No, not another entry on the music list but out of place. More than that.
Frank Knowles, Head Teacher at Walter Halls Primary School in Mapperley, Nottingham, had a great assembly. It was an old folk tale but it worked well and I've used it a lot. It also helps me from time to time. You probably know it so I've updated it.
It concerns a man who lived in a small house with his wife and three children. Once he had lived there alone, but now there were five. Concerned at how to cope with his loss of personal space he was fortunate that he lived in a village where all such problems were taken to the wise old lady at the end of the street. Mrs Wise was her name. Which was great as Mrs Rubbish would have been rubbish.
She scratched her beard, or would have done if she had had one, and said. 'Hmm. You need to get a cat.'
He got a cat. It delighted his small children who had a new playmate. They teased it, chased it and stroked it. It purred on their laps when they sat down for a story. However the man, who we didn't give a name to so we shall call Edna, found all his furniture scratched and little gifts in the house plants rather than the cat litter tray.
He went back to see Mrs Wise. After another moment of imaginary beard stroking she said, 'You need a dog.'
So Edna got a lovely little puppy. The children fed it and petted it and laughed as it chased the now terrified cat round the house. It was a great pet, although Edna now had to get up half an hour earlier to walk the dog before work, had to spend money on cat food and dog food and vets' bills, and found many of his prized ornaments broken on the floor after a chasing scenario.
'Mrs Wise,' he said, relaxing at her house with a vodka and tonic (another reason why her advice was highly sought-after was her copious supply of fine spirits and wines) 'You have not solved my problem.'
'Chicken,' She said.
'I'm not,' replied Edna.
'No', she said, 'You need to get chickens.'
So Edna got chickens and they laid beautiful eggs for breakfast which made everyone happier and healthier. But the cock made a lot of noise when it woke up and so the dog woke up early and needed a wee earlier because, unlike the cat, it didn't pee in the bathroom orchids and asked nicely to be let out, and so Edna became more and more tired.
'Last go,' said Mrs Wise, admitting she was coming up short in the wisdom department of late perhaps it was all the gin, 'Get a cow.'
Several days later, at a family emergency meeting, Edna wondered why Mrs Wise had been so poor at advice. Granted they were drinking fresh milk and eating scrambled eggs at breakfast, and everyone seemed fitter and happier because laughter and exercise produce endorphins and that's good, but they were all sleeping in the corner of one room and often woke up with a cat in the mouth.

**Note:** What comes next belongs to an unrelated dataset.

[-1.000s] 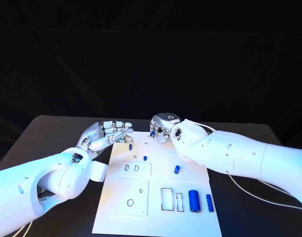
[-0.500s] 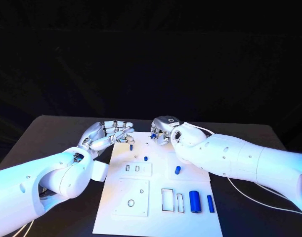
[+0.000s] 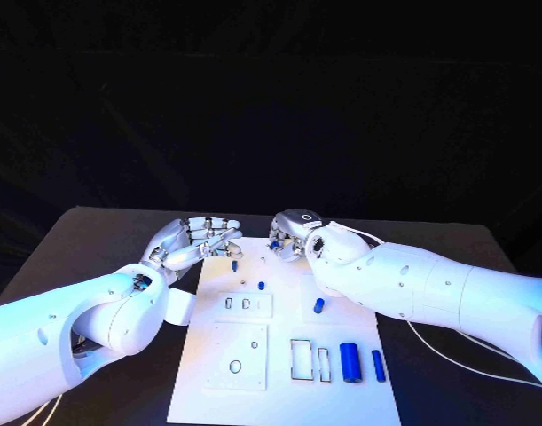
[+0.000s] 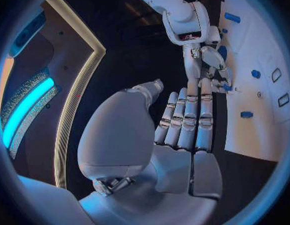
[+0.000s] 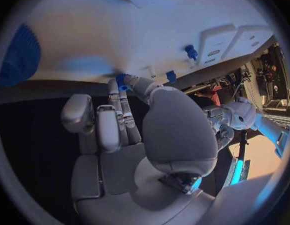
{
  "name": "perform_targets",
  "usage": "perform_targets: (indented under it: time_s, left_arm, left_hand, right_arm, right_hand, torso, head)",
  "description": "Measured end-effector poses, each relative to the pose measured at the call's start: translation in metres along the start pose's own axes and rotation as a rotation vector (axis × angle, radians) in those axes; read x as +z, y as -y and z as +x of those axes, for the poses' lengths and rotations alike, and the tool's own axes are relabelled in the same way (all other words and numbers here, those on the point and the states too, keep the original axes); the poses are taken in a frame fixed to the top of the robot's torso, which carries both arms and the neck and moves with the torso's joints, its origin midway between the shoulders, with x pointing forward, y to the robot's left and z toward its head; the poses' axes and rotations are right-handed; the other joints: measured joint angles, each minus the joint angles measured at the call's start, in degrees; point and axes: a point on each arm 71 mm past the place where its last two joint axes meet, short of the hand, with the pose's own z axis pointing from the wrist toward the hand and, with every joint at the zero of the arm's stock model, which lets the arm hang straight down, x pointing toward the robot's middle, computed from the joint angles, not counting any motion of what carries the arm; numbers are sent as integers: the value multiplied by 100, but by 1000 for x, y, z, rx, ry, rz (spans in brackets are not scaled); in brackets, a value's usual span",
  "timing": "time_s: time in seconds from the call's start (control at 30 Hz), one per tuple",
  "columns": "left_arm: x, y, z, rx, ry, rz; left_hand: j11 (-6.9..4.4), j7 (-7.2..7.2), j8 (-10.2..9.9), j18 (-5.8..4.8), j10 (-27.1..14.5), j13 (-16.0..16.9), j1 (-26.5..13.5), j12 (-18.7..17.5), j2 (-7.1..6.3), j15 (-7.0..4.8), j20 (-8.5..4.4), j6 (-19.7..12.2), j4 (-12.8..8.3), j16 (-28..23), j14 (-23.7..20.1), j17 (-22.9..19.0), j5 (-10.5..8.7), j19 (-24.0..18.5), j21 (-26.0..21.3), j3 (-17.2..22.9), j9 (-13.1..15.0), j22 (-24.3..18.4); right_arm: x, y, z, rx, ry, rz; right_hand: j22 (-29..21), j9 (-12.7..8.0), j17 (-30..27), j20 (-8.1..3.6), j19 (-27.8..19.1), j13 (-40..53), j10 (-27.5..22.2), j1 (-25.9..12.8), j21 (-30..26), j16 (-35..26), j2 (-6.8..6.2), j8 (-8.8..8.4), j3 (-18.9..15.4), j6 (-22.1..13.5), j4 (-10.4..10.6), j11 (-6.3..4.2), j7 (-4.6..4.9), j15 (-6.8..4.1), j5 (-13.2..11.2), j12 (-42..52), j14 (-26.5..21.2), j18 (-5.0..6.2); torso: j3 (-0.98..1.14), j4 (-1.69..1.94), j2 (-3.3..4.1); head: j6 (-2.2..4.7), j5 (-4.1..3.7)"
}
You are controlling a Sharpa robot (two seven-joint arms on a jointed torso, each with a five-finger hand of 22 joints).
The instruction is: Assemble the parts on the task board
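Note:
The white task board (image 3: 281, 377) lies in the middle of the table. My right hand (image 3: 294, 232) hovers curled over its far edge and pinches a small blue part (image 5: 122, 81) between thumb and fingertip. That part also shows at the right hand's fingertips (image 4: 227, 87) in the left wrist view. My left hand (image 3: 194, 241) is beside the board's far left corner, fingers stretched out and holding nothing. A small blue peg (image 3: 235, 264) stands just below the left fingertips. Two more small blue parts (image 3: 261, 285) (image 3: 318, 305) sit mid-board. A thick blue cylinder (image 3: 349, 361) and a slimmer one (image 3: 377, 365) lie near the front right.
Raised white blocks with slots (image 3: 244, 303) and a plate with holes (image 3: 236, 353) are on the board's left half. A rectangular recess (image 3: 300, 358) lies beside the cylinders. A white cable (image 3: 456, 351) runs over the black table to the right of the board.
My right forearm has shifted slightly while its hand stays at the board's far edge with the blue part. The left hand has barely moved.

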Motion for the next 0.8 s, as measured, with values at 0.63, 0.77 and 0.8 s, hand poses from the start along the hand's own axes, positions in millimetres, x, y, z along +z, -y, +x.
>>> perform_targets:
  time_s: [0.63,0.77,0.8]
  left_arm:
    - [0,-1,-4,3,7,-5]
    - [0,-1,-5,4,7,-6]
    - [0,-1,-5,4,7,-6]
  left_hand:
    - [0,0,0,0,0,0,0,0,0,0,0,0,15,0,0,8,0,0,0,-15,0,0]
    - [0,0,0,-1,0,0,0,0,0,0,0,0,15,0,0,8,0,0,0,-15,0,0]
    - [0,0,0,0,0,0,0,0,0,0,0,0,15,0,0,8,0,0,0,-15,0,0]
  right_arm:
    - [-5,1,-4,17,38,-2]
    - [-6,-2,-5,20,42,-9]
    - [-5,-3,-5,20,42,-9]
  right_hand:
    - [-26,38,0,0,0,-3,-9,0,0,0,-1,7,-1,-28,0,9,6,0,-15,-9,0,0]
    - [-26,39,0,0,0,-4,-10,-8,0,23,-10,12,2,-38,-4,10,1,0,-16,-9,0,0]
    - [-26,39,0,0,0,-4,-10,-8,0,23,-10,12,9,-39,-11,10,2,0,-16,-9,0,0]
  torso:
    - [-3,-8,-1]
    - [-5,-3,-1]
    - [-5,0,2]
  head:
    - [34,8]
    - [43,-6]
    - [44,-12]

'Go and see her one more time,' said Edna's wife Bill.
So he did.
As he arrived at Mrs Wise's house he saw the ambulance. She was on a stretcher and being taken to hospital with liver failure. She croaked. No, not that sort of croaked. She croaked a sentence at Edna. 'Normally I'd advise you to sell all the animals and then you'd enjoy living in the same space as you had before on the you-don't-know-what-you've-got-'til-it's-gone principle but in this case I'm not so sure so I think you should buy a bigger house.' She was good at croaking.
So Edna went back and told Bill and they got out their savings and applied for a mortgage and bought a bigger house.

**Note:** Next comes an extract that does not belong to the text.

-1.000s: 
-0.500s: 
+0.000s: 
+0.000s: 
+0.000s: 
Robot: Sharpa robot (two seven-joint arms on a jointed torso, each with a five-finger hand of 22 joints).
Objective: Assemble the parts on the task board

Which gives us a slightly more complex morality tale than we bargained for, but to summarise:
Don't go and get help if there is an obvious answer staring you in the face.
Try and avoid taking advice off drunken old women.
Never, under any circumstances, get a cat.
Diesel the labrador has gone home this morning at the end of his holidays and that gives me time, having taken him for a walk at 5.45 a.m. in the dark and he could still retrieve, amazing, to appreciate the space in my lovely house and write a story. Thanks Diesel. It's been a blast. Thanks Frank, and probably a Brother Grimm lurking in the background somewhere.